Aproveitando a oportunidade sobre o tema, sonhos de nações e civilizações, para uma provocação sobre “o sonho brasileiro” em gestação, como dizem Darcy Ribeiro e Leonardo Boff, “A gestação do povo brasileiro“.

Sds,

The Chinese Dream in Historical Perspective

Individuals have their private dreams of love, happiness, or success. Nations also have their dreams, of prosperity and security. History teaches us that neither hardship nor oppression, no matter how severe, can take away human beings’ right to dream.

Today, on a global scale, there are three partially overlapping dreams competing for influence over human civilization. These three great visions are the American Dream, the European Dream and the Chinese Dream.

For an individual, a dream represents hope, aspiration, ideals and expectations. For a nation, a dream represents consensus, common purpose, target, enthusiasm, motivation, sacrifice, and taking responsibility for realizing the dream.

What is the Chinese Dream?

The Chinese Dream is one of liberalization, renewal and modernization; of security, democracy and culture; of justice, prosperity and success.

The Chinese Dream is a dream of cross-straits peace and national unity.

It is a dream of reform, of decent living standards for all, of China regaining its place among the great powers. The Chinese Dream is a dream of world peace and universal harmony.

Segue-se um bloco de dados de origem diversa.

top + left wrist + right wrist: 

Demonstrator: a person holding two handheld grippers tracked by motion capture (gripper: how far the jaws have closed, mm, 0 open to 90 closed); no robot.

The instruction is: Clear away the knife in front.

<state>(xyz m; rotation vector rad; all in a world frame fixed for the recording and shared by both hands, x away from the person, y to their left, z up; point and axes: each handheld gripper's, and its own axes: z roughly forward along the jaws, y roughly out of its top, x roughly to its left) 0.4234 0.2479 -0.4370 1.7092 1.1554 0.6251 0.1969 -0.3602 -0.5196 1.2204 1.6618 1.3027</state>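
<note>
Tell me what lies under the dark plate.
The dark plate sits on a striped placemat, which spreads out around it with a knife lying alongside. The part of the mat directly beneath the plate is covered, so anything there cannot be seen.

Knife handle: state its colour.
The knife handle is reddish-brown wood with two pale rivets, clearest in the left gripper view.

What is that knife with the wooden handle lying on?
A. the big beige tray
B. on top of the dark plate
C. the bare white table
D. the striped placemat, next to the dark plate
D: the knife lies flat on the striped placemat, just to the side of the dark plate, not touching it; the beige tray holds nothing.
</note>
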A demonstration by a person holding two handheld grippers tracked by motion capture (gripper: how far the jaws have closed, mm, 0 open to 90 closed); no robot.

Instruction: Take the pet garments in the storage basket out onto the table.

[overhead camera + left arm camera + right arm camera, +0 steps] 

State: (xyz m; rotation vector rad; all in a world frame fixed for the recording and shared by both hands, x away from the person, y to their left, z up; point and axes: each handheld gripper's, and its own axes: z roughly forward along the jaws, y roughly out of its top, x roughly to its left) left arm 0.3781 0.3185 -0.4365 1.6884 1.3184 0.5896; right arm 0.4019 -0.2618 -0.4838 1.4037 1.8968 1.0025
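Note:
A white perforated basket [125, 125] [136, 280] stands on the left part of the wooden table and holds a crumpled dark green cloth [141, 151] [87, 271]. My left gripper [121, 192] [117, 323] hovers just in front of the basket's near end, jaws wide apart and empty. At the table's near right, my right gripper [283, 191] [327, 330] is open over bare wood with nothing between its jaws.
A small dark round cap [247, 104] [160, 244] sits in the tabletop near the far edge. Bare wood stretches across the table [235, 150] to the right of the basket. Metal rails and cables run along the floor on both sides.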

But to fully grasp the meaning of the Chinese Dream requires a profound understanding of Chinese civilization.

Tradução livre da introdução:

O sonho chinês em Perspectiva Histórica: Os indivíduos têm seus sonhos particulares de amor, felicidade ou sucesso. Nações também têm seus sonhos, de prosperidade e de segurança. A história nos ensina que nem dificuldades nem opressão, não importa quão grave, pode tirar o direito dos seres humanos a sonhar.

Hoje, em uma escala global, há três sonhos que se sobrepõem parcialmente competindo por influência sobre a civilização humana. Estes três grandes visões são o sonho americano, o sonho europeu e o sonho chinês.

Para um indivíduo, um sonho representa esperança, aspiração, ideais e expectativas. Para uma nação, um sonho representa o consenso, um propósito comum, alvo, entusiasmo, motivação, sacrifício e assumir a responsabilidade por realizar o sonho.

O que é o sonho chinês?

O sonho chinês é um dos liberalização, renovação e modernização; de segurança, democracia e cultura; da justiça, prosperidade e sucesso.

O sonho chinês é um sonho de estreitar as relações (cross-straits) de paz e unidade nacional.

É um sonho de reforma, dos padrões de vida decentes para todos, da China recuperar seu lugar entre as grandes potências.

O sonho chinês é um sonho de paz mundial e harmonia universal.

Mas, para compreender plenamente o significado do sonho chinês requer uma compreensão profunda da civilização chinesa.